Required work: Read through the material below and find each line that has the word "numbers"; copy it.

Available records:

BEGIN

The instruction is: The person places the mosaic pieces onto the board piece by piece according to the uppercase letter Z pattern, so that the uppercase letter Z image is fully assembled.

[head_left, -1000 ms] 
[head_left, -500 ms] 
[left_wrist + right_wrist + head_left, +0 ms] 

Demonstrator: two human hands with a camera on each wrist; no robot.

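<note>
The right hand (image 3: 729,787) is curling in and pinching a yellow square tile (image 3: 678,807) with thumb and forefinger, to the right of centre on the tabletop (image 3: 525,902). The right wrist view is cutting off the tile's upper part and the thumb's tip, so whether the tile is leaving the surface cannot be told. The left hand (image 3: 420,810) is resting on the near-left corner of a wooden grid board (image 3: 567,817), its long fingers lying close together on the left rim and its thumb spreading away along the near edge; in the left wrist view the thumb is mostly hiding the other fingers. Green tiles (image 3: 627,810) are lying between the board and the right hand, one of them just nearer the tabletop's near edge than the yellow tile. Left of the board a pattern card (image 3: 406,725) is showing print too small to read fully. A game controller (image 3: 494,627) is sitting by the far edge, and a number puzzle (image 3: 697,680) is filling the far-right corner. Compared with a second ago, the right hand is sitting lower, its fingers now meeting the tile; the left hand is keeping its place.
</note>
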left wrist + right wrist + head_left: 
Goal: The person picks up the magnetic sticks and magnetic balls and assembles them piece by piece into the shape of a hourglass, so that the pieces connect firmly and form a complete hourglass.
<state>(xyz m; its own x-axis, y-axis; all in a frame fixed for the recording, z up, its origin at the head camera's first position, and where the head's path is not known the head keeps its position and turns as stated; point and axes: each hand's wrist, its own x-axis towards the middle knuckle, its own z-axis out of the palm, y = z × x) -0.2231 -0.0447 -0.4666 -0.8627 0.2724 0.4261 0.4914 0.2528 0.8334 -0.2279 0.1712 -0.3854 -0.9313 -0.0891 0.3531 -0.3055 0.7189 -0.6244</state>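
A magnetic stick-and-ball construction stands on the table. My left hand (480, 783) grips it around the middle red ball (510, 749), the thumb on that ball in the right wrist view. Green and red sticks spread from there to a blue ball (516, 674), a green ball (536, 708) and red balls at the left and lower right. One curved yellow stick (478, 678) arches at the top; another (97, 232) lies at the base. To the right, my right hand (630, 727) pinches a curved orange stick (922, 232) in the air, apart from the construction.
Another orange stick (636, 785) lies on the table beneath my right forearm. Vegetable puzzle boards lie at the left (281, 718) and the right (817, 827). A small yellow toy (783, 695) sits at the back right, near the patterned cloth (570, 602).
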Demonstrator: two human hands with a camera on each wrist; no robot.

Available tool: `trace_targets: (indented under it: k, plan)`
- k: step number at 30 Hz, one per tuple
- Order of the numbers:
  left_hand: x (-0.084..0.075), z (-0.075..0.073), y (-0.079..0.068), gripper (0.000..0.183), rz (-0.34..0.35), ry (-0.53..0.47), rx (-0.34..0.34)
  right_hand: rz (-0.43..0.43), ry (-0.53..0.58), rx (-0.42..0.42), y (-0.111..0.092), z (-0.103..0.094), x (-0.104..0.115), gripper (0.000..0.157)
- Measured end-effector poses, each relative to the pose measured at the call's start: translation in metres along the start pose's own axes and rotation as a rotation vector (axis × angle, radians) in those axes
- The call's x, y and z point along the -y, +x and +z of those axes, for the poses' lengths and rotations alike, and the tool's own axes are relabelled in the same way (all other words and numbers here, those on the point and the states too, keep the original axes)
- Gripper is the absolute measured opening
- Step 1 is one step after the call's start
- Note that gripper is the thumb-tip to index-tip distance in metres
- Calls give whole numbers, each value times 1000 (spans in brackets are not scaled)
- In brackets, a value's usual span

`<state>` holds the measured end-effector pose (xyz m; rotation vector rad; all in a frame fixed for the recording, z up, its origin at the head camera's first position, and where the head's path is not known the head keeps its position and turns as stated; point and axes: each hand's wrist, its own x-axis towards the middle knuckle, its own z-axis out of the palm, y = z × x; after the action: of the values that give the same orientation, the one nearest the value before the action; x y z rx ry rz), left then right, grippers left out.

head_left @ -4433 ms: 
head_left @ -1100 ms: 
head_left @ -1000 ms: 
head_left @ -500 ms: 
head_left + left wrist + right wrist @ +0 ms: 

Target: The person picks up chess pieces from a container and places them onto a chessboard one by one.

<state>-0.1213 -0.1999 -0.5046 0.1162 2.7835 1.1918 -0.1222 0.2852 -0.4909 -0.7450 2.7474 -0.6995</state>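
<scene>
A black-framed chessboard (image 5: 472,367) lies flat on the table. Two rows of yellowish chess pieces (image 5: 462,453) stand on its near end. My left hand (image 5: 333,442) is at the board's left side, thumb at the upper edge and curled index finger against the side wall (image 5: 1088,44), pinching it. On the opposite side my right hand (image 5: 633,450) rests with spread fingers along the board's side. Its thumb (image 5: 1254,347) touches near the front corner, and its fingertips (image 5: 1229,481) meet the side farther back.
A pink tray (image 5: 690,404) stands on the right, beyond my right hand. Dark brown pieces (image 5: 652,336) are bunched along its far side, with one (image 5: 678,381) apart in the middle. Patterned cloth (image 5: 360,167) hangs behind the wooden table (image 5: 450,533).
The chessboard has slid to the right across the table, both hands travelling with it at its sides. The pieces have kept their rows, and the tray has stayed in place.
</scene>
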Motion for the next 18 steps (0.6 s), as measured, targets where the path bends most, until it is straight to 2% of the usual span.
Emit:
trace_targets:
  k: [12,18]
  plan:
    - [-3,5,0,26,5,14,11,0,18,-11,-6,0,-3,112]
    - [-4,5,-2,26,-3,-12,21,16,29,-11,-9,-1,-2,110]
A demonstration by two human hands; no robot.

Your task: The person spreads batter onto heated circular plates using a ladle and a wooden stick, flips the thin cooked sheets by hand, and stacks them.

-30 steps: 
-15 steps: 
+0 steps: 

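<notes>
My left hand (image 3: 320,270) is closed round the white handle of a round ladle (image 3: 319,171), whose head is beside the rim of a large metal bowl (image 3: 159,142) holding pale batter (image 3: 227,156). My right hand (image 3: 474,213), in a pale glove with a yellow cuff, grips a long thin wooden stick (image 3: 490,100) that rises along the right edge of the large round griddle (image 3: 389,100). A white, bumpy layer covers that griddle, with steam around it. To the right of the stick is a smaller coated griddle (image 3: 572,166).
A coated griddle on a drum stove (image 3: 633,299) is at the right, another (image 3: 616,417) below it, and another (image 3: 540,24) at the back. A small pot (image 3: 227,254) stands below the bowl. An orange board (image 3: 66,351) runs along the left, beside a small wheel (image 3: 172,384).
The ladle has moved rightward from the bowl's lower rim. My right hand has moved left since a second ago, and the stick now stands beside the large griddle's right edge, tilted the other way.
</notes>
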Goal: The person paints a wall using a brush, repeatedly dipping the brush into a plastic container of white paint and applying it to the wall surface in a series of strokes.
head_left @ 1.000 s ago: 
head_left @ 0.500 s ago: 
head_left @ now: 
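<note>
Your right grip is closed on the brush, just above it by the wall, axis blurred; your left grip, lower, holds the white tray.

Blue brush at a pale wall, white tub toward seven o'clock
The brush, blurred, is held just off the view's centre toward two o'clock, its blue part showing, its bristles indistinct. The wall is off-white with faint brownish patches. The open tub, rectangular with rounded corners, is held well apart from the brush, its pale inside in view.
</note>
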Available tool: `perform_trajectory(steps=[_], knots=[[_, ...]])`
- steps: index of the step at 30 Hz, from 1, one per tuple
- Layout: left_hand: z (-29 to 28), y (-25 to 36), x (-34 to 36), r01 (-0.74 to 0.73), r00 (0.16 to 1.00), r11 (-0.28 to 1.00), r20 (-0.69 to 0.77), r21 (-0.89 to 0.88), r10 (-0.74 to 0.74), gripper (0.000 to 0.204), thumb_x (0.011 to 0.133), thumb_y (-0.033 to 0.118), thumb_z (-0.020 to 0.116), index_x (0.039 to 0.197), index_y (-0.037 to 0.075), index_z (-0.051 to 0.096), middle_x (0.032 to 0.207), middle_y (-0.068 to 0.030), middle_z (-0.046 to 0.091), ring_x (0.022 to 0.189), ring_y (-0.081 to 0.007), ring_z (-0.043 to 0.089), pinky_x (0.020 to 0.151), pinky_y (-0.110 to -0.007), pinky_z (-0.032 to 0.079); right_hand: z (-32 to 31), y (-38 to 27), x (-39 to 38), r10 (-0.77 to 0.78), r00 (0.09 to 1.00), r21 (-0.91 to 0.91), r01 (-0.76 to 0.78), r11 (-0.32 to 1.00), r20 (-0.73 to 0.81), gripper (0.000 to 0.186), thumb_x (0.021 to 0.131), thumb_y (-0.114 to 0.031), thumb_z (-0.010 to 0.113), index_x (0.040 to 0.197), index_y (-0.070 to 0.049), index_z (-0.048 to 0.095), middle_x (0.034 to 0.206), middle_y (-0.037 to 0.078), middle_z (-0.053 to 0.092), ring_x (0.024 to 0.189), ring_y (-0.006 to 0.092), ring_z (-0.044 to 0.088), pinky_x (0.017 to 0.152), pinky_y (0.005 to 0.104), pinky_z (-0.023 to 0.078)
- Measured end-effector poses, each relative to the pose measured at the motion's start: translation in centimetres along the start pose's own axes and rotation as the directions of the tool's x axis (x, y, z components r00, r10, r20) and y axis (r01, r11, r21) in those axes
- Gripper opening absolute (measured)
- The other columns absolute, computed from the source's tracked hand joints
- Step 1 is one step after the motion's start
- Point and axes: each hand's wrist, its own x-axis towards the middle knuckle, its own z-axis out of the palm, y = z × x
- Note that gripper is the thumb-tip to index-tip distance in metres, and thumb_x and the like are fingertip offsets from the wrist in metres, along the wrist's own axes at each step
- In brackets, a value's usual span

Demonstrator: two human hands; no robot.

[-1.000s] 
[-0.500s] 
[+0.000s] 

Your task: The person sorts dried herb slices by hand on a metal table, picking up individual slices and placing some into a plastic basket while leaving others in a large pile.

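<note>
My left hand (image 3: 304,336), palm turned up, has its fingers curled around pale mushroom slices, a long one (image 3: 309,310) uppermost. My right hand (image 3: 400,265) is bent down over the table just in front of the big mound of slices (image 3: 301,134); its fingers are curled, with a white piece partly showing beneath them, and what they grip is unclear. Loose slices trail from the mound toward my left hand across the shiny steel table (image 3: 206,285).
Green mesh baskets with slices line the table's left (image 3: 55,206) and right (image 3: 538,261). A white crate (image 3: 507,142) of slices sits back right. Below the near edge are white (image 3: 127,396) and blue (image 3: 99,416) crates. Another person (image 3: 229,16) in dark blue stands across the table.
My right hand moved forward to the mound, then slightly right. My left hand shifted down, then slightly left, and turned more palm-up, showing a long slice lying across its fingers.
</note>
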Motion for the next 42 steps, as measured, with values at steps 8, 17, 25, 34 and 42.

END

Result below:
- Order of the numbers:
- The call's x, y and z point along the -y, +x and +z of those axes, for the poses' lengths and rotations alike, and the tool's own axes are relabelled in the same way (all other words and numbers here, those on the point and the states too, keep the original axes)
- Calls give whole numbers, each value times 1000 (spans in brackets are not scaled)

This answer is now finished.